И он проснулся. Отец и мать были рядом, но смотрели на него будто издалека. В их глазах были участие и волнение. Они смотрели на него словно через микроскоп, а он сам будто бы был распластан между двумя стеклянными пластинами.

И тут он вдруг понял, что он лежит на больничной койке, а у него на голове не шлем, а бинтовая повязка. Его рука была привязана проводами к какому-то большому аппарату, который издавал странные негромкие звуки. От другой его руки шла тонкая прозрачная трубочка к подвешенному за крючок сосуду. В этот момент голова у него не болела. Осталась лишь какая-то вялая боль. Лишь только свет продолжал обжигать ему глаза.

На глазах матери проступили слезы. Она все повторяла и повторяла его имя: «Жан-Поль… Жан-Поль…» — на французский манер. Она будто напевала ему колыбельную, слова которой состояли лишь из его имени, но это звучало горько и печально, чего в ее голосе он никогда еще не слышал.

Ему захотелось ее успокоить: «Я в порядке, мама, я в порядке…» Но он не был уверен, что на самом деле он в порядке, его скулы начали давить болью еще сильнее, когда он начинал смотреть на свет.

— Тебе уже легче, Джон-Пол, — сказал отец по-английски, но со старым канадским акцентом. — Я вижу… легче… — он никогда не говорил по-французски.

— Я в порядке? — спросил он. Его удивило то, насколько высок был его голос. Он чувствовал, как снова в нем начинает закипать паника, от которой его чуть не передернуло, потому что они оба посмотрели на него серьезными глазами, и ему показалось, что своего сына они в нем не узнали. — Я умру?

— Нет… нет… нет… — энергично начав качать головой, зашептала мать. Она изогнулась, чтобы поцеловать его в бледную щеку.

— Тебя ранило, — начал отец. — Сильное сотрясение мозга, это правда, но кости целы. Достаточно для того, чтобы какое-то время ты побыл в больнице.

— Как долго я еще пробуду здесь? — спросил Джон Пол. — Сколько дней?

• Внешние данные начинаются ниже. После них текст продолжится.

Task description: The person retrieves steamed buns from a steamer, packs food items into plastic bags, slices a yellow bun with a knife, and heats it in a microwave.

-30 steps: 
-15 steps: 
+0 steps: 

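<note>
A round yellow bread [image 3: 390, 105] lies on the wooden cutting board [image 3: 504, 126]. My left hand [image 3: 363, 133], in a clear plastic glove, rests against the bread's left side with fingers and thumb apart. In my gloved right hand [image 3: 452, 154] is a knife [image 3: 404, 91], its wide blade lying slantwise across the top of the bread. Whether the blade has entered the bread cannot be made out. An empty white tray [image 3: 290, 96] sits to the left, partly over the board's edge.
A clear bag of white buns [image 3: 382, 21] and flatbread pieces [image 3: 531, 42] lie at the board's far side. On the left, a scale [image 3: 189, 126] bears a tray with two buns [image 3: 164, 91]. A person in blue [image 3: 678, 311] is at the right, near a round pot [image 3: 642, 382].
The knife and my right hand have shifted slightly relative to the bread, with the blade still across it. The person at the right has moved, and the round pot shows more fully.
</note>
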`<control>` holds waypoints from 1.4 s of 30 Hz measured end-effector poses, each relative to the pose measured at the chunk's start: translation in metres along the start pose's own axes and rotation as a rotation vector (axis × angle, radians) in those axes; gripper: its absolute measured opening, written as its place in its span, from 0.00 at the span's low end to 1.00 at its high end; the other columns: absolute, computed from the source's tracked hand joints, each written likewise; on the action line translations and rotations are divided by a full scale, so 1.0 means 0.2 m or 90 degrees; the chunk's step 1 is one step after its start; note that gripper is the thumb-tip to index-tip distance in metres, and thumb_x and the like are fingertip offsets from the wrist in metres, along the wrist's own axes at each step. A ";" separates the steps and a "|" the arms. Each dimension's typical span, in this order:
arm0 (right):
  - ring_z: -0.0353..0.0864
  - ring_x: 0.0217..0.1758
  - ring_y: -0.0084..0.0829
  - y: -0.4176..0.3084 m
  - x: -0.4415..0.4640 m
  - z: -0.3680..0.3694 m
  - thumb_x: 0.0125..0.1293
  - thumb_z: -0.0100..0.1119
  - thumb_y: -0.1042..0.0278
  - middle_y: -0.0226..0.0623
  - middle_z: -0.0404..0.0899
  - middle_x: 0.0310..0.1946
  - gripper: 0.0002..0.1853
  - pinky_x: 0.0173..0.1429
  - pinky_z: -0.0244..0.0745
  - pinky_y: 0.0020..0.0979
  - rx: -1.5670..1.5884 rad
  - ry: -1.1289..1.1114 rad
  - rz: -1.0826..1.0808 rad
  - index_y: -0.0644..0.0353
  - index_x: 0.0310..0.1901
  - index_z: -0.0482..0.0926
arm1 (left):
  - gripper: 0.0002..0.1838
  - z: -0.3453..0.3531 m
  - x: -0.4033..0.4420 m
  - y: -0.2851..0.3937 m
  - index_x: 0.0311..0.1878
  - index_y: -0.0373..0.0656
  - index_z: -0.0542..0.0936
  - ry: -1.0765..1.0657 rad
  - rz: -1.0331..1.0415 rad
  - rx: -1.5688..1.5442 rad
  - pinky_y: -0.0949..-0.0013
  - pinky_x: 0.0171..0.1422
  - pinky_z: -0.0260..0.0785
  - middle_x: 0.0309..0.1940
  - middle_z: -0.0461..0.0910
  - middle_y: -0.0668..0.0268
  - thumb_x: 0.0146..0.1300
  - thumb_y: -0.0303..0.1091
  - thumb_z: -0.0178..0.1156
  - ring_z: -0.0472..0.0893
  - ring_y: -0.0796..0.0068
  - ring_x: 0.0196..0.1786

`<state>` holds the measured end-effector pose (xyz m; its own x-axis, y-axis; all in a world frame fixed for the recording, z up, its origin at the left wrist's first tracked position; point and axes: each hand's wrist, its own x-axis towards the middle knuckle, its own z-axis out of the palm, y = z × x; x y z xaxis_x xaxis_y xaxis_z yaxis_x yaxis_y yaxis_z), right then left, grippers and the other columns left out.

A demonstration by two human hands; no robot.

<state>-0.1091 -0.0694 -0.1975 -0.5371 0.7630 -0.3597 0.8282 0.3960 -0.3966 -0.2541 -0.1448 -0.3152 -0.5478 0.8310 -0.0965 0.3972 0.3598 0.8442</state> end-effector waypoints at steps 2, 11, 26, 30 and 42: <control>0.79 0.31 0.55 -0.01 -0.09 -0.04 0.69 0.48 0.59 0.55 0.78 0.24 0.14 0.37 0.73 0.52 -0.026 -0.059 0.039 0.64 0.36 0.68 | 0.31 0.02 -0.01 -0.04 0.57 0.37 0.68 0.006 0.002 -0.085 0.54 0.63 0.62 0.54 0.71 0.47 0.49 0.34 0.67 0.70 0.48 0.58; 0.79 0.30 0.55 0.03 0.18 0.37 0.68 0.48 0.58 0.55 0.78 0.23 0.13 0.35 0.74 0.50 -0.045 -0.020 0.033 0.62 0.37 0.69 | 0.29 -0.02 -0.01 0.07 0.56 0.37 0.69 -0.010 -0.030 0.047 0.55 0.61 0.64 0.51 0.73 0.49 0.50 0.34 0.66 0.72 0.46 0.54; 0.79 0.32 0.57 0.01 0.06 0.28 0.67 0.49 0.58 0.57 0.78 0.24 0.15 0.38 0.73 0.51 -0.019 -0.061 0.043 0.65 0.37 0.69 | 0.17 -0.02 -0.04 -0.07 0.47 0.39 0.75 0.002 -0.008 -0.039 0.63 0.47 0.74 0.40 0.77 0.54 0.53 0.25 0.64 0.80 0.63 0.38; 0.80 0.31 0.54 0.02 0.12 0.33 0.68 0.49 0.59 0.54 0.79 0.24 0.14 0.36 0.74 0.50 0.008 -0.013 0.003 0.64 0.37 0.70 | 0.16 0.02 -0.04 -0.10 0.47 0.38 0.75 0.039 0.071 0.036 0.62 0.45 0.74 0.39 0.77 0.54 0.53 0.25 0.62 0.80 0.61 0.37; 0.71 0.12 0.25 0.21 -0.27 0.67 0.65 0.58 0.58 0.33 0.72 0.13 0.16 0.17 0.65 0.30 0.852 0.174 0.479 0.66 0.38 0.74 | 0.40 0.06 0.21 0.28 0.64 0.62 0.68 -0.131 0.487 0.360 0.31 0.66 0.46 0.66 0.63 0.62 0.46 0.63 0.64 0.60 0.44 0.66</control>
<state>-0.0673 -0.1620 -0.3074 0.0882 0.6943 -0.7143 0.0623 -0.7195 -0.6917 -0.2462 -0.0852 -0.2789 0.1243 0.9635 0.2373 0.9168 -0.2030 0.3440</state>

Отец пожал плечами, и по его гримасе стало ясно, что ответ на этот вопрос ему не известен.

— Еще шесть дней, но ты уже пришел в себя. Известно только это.

Но это было не все, потому что к нему вернулась память обо всем, что произошло. Он снова услышал детские крики, скрип балконного перекрытия, перед его глазами снова предстала картина с огнем, пожирающим все, и едким густым дымом, который щиплет глаза, и от которого закладывает нос и горло. Он снова почувствовал, как под его ногами уходит пол, и начинается падение в пропасть. Атмосфера ужаса и паники снова стала его реальностью, даже когда он неподвижно лежал в белоснежной постели под присмотром родителей.

Он снова начал отключаться, и снова теплые волны уносили его во мрак небытия.

А когда он открыл глаза в следующий раз, то родителей уже не было. Он лежал на спине и смотрел в потолок, выделанный причудливой лепниной, похожей на замерзшие волны Северного Ледовитого океана. Он шевельнул головой и вдруг заметил, что той жуткой боли больше нет. Осталось лишь странное давление на его скулы. Он услышал тихие звуки, исходящие из аппарата, к которому была подключена его левая рука. Он оперся на локоть, чтобы рассмотреть этот аппарат.

Человек, сидящий у окна на стуле, встал и подошел к его койке. Он был примерно такого же возраста, как и его отец, но только выше ростом. У него были массивные плечи и глубокие морщины, как у мистера Зарбура. Он сосредоточил взгляд на Джоне Поле, будто читая его мысли — будто бы он мог их прочитать.